This works on datarmor: 
'''
qsub -I -q mpi_1 -l walltime=1:00:00
bash
conda activate /home/datawork-lops-iaocea/conda-env/pangeo-fish_1222/
cd /home/datawork-taos-s/test
ipython
'''

## List kerchunk catalogue for intranet usage

In [23]:
names=!find /home/datawork-taos-s/intranet/kerchunk/ref-marc/ |grep json.zst

## Create directories for publishing the kerchunk to internet

In [15]:
import os
paths= [ os.path.dirname(name)   for name in names]
paths=list(set(paths))
def createpath(path):
    newpath=path.replace('intranet', 'public')
    return os.makedirs(newpath, exist_ok=True)
createpath= [ createpath(path)   for path in paths]

## Translate kerchunk catalogue for intranet access to https access

In [24]:
import fsspec
import ujson
import dask



def match_keys(mapping, value):
    for k in mapping:
        if k in value: 
            return k
        
    raise ValueError(f"could not find {value} in mapping") 
    
def match_in_keys(mapping,value):
    try:
        match_keys(mapping,value)
        return True
    except ValueError:
        return False    

def rename_target(refs, renames):
    #from kerchunk.utils import conslidate
    print('in rename_target')
    """Utility to change URLs in a reference set in a predictable way

    For reference sets including templates, this is more easily done by
    using template overrides at access time; but rewriting the references
    and saving a new file means not having to do that every time.

    Parameters
    ----------
    refs: dict
        Reference set
    renames: dict[str, str]
        Mapping from the old URL (including protocol, if this is how they appear
        in the original) to new URL

    Returns
    -------
    dict: the altered reference set, which can be saved
    """
    fs = fsspec.filesystem("reference", fo=refs)  # to produce normalised refs
    refs = fs.references
    out = {}
    for k, v in refs.items():
        if isinstance(v, list) and v[0] in renames:
            out[k] = [renames[v[0]]] + v[1:]
        elif isinstance(v, list) and match_in_keys(renames, v[0]) :
            url = v[0]
            print(url)
            key = match_keys(renames, url)
            new_url = url.replace(key, renames[key])
            out[k] = [new_url] + v[1:]
            #print(new_url)
        else:
            out[k] = v
        #    print('boo')
    return consolidate(out)

def rename_target_files(
    url_in, renames, url_out=None, storage_options_in=None, storage_options_out=None):
    print('in rename_target_files')

    """Perform URL renames on a reference set - read and write from JSON

    Parameters
    ----------
    url_in: str
        Original JSON reference set
    renames: dict
        URL renamings to perform (see ``renate_target``)
    url_out: str | None
        Where to write to.
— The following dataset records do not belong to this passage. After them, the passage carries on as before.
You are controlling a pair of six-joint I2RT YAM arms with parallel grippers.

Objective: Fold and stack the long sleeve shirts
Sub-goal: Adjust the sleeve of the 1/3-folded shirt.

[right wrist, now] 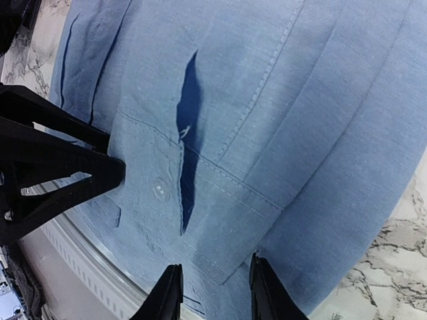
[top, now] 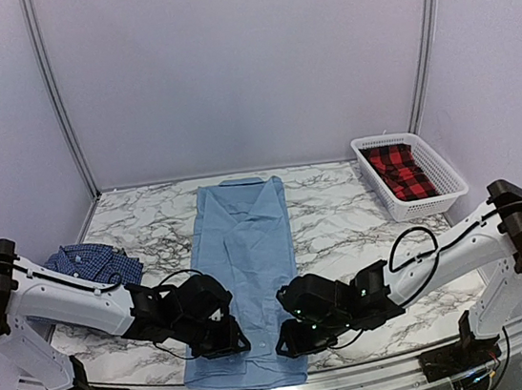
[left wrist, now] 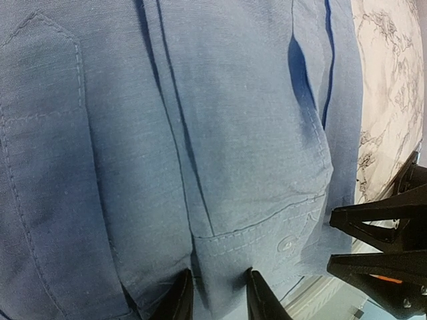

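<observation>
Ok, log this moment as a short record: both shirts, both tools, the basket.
centre shirt: plain light blue button-up shirt, lengthwise on the white marble table, sleeves folded onto the body, near end over the front edge
second shirt: dark blue fine-check shirt, folded, at the left, apart
left tool: low at the near left of the centre shirt, fabric between its fingers, grip unclear
right tool: same, near right
basket: white plastic basket, far right, holding red-and-black plaid cloth
</observation>
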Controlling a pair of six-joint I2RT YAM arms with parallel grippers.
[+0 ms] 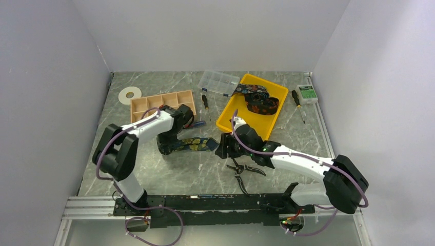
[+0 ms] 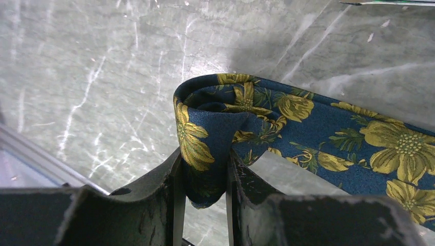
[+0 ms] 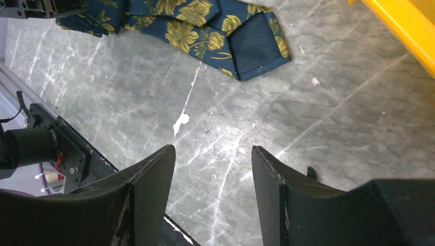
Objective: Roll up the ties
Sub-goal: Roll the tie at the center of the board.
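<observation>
Pliers with black handles (image 1: 245, 169) lie on the grey marble table (image 3: 318, 123) just near of the right gripper (image 3: 213, 164), whose fingers stand apart, holding nothing. Far right, a yellow plastic tray (image 1: 225, 122) holds a coiled dark tie (image 1: 261, 102). At mid-table, the left gripper (image 2: 204, 177) pinches the folded end of the navy, yellow-flowered fabric tie (image 2: 328, 138).

Left of the yellow tray (image 1: 230, 106) lie a clear organizer (image 1: 219, 82), a screwdriver (image 1: 205, 102), a wooden divided box (image 1: 161, 102) and a white disc (image 1: 130, 95); pliers (image 1: 243, 169) lie on its near side.
</observation>
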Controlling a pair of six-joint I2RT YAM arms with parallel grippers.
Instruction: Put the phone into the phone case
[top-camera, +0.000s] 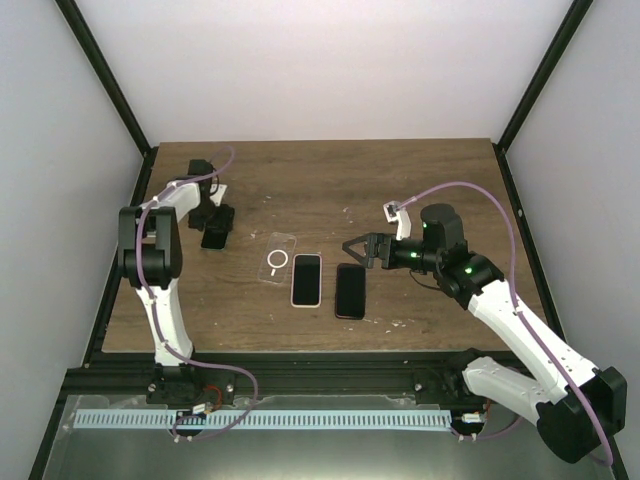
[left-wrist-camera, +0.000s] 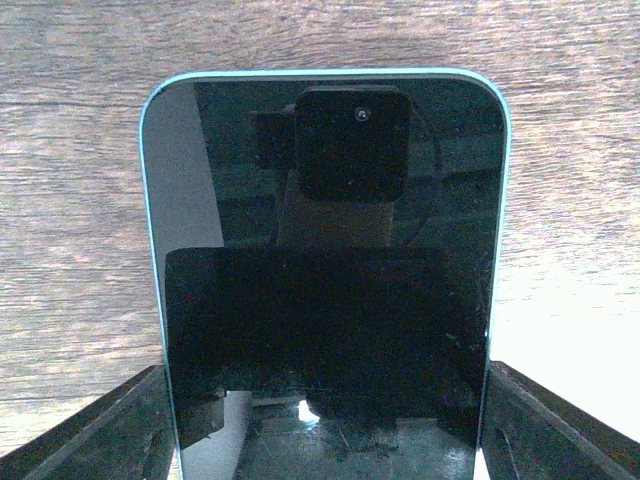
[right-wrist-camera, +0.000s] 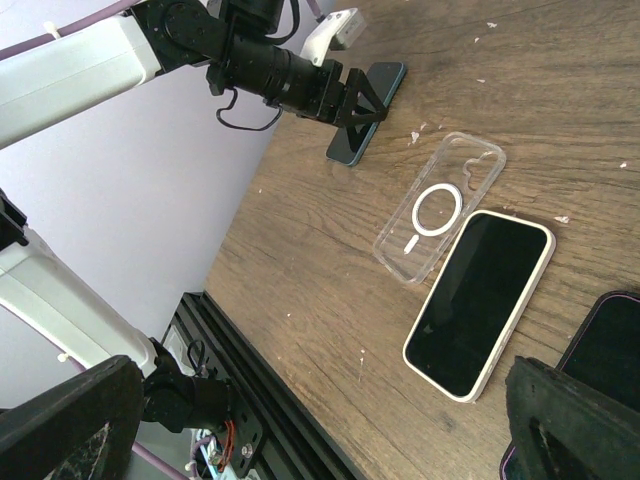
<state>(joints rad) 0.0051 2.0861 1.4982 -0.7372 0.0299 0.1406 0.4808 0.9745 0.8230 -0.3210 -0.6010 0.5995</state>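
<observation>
A dark-screened phone with a teal rim (left-wrist-camera: 330, 230) lies at the table's far left (top-camera: 214, 239). My left gripper (left-wrist-camera: 325, 410) straddles it. Both fingers (left-wrist-camera: 110, 430) sit against its long edges with no gap showing. The clear phone case (top-camera: 277, 258) with a white ring lies flat mid-table, and shows in the right wrist view (right-wrist-camera: 440, 205). Beside it lie a cream-rimmed phone (top-camera: 306, 279) and a purple-rimmed phone (top-camera: 350, 290), screens up. My right gripper (top-camera: 353, 248) hovers open and empty beyond the purple-rimmed phone (right-wrist-camera: 610, 345), jaws wide (right-wrist-camera: 320, 420).
A black rail (top-camera: 300, 375) runs along the table's near edge. Black frame posts (top-camera: 105, 70) and pale walls close in the left, right and back sides. The left arm (top-camera: 150, 250) stretches along the left edge.
</observation>
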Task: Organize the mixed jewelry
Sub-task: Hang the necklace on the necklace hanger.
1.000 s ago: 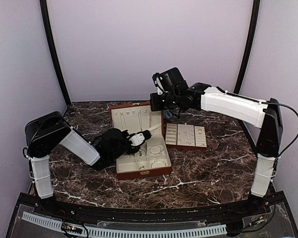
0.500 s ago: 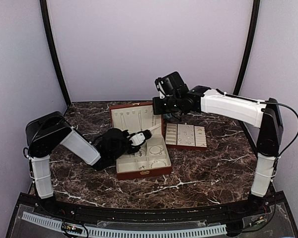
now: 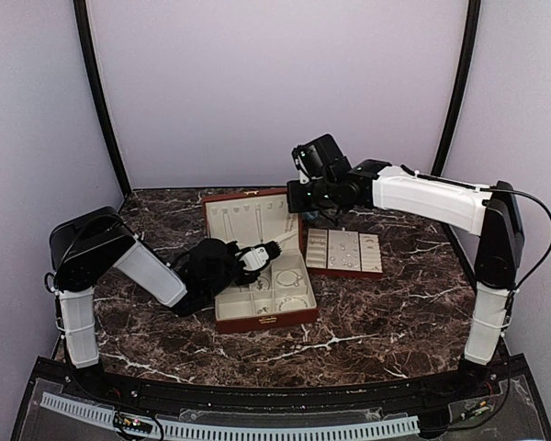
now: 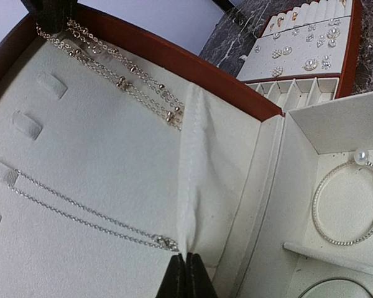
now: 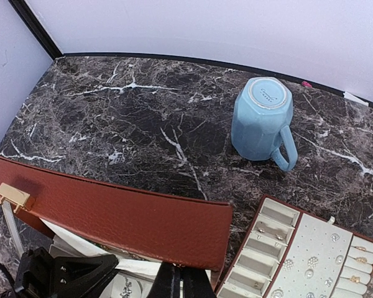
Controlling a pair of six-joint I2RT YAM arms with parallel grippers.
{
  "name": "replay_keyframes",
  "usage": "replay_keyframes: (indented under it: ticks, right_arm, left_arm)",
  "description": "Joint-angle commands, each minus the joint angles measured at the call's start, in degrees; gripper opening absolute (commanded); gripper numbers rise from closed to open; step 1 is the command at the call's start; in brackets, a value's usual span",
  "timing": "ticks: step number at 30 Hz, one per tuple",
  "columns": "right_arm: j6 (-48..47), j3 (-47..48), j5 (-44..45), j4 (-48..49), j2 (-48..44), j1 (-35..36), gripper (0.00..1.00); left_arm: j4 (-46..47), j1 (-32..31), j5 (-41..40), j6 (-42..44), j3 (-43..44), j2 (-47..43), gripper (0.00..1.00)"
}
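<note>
Open wooden box point(image 3: 257, 322) sits mid-table point(image 3: 376, 322), lid standing up on the far side. A flat tray point(image 3: 344, 272) lies just right of the box.

The jewelry point(image 4: 121, 82) is split between the 2.
- On the lid lining, left wrist view: 2 beaded chains run across the upper part and 1 thin chain point(image 4: 165, 241) across the lower part.
- In the box compartments: a bracelet point(image 4: 313, 208) with a pearl, plus part of another ring below it.
- On the tray: small studs point(image 4: 311, 62) pinned in rows, with more pieces in the slots along its left side.

Left gripper point(image 4: 185, 273) is inside the open box, low against the lid lining. Its fingers are pressed together with no gap. The tips are just beside the clasp end of the thin chain. Contact with the chain cannot be told, and nothing is visibly pinched.

Right gripper point(image 5: 179, 280) hangs high over the far edge of the box lid, near the tray's far-left corner. Its fingers are also fully together and hold nothing.

A light-blue mug point(image 5: 261, 118) stands upside down on the table, far of the tray, handle toward the near right.
</note>
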Motion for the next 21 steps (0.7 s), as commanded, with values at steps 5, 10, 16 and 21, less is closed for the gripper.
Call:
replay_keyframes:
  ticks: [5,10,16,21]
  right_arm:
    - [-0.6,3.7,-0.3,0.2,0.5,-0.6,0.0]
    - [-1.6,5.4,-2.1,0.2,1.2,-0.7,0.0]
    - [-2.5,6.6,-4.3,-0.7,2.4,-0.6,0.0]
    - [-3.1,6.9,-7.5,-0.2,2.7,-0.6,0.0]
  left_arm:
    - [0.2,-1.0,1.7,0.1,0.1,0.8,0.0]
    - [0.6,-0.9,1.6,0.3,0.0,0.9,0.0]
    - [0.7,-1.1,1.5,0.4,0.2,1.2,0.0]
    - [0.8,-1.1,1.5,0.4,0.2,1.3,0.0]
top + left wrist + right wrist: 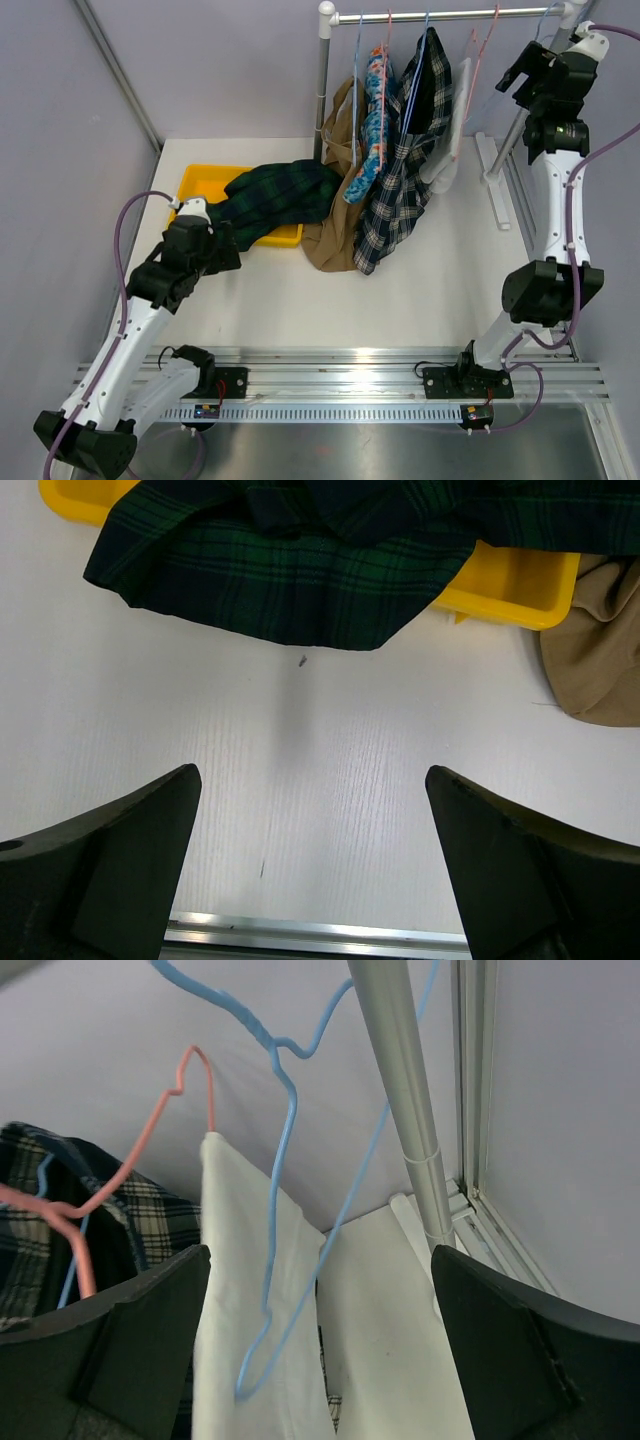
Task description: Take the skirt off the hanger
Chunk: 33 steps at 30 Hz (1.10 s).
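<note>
skirt: tan pleated cloth (335, 235), far centre. It hangs at the left end of the rail (440, 15) beside the post, and its lower part is pooled on the counter (420, 300) just right of the bin (200, 180).
hanger: thin blue wire (357, 70), hooked on the rail, leftmost of the row. Folds hide how the waistband sits on it, so can't tell.
handling: judged soft, light and limp. It will sag and bunch, and the pleats give plenty to pinch. The wire hanger looks light and springy, likely to swing or unhook if tugged sideways.
grab point: my call is to pinch high, at the waistband next to the hanger shoulder, then lift up and off. The pooled hem is the easier reach, but pulling there loads the hanger.
left jaws: spread wide, nothing between them. Low over the counter, near-left, facing the tartan (280, 195) that spills out of the bin.
right jaws: spread wide, gripping nothing. Up at the rail's right end, with a spare blue hanger (285, 1160) dangling ahead of them, untouched.
count, garments: 5. That is 1 skirt, 1 tartan, 1 floral (375, 120), 1 plaid shirt (400, 190) and 1 white cloth (447, 140).
count, hangers: 3 blue and 2 pink (480, 45), as far as the top view shows.
count, other: 1 bin, 1 rail, 2 arms.
</note>
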### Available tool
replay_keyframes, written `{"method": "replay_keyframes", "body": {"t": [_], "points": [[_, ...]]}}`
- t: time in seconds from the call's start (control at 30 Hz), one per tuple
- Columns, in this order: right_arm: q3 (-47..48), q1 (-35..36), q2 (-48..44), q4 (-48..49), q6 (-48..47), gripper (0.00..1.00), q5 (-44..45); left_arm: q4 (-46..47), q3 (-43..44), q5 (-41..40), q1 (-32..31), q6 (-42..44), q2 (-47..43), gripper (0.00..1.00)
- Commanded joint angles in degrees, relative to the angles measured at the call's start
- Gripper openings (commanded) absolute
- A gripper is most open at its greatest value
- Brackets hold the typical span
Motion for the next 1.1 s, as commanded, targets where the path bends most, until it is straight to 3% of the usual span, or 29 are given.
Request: {"method": "replay_keyframes", "body": {"t": [0.0, 0.23, 0.3, 0.43, 1.07], "points": [[-0.6, -0.1, -9.7, 2.2, 1.1, 0.99, -0.5, 1.8, 0.3, -1.7, -0.9, -0.4, -0.2, 0.99], [-0.5, -0.1, -16.3, 3.9, 6.5, 0.99, -16.2, 1.7, 0.4, -2.6, -2.1, -0.7, -0.7, 0.99], [0.7, -0.1, -16.1, 5.3, 9.2, 0.99, -23.0, 1.5, 0.4, -2.8, -2.6, -0.8, -0.7, 0.99], [3.8, 0.0, -12.5, 4.2, 12.6, 0.99, -28.2, 1.2, 0.4, -3.6, -3.4, -1.0, -1.0, 0.99], [6.9, 4.9, 0.9, -5.8, 5.9, 0.95, -23.8, 0.8, 0.4, -4.7, -5.8, -1.3, -1.5, 0.99]]}}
If None, overwrites original
    storage_options_in: dict | None
        passed to fsspec for opening url_in
    storage_options_out: dict | None
        passed to fsspec for opening url_out. If None, storage_options_in is used.

    Returns
    -------
    None
    """
    with fsspec.open(url_in, **(storage_options_in or {})) as f:
        old = ujson.load(f)
    new = rename_target(old, renames)
    if url_out is None:
        url_out = url_in
    if storage_options_out is None:
        storage_options_out = storage_options_in
    with fsspec.open(url_out, mode="wt", **(storage_options_out or {})) as f:
        ujson.dump(new, f)

def consolidate(refs):
    """Turn raw references into output"""
    out = {}
    for k, v in refs.items():
        if isinstance(v, bytes):
            try:
                # easiest way to test if data is ascii
                out[k] = v.decode("ascii")
            except UnicodeDecodeError:
                out[k] = (b"base64:" + base64.b64encode(v)).decode()
        else:
            out[k] = v
    return {"version": 1, "refs": out}

@dask.delayed
def translate(name):
    in_path='file:///home/datawork-taos-s/intranet/kerchunk/ref-marc/'
    out_path='file:///home/datawork-taos-s/public/kerchunk/ref-marc/'
    name=name.replace('/home/datawork-taos-s/intranet/kerchunk/ref-marc/','')
    url_in = in_path+name
    url_out = out_path+name

    renames={'file:///home/ref-marc/':'https://data-dataref.ifremer.fr/marc/'} 


    storage_options_in= {"compression": "zstd"}
    storage_options_out= {"compression": "zstd"}
    return rename_target_files(
        url_in, renames, url_out, storage_options_in=storage_options_in
        , storage_options_out=storage_options_out ) 

In [25]:
#
translated= [ translate(name)   for name in names]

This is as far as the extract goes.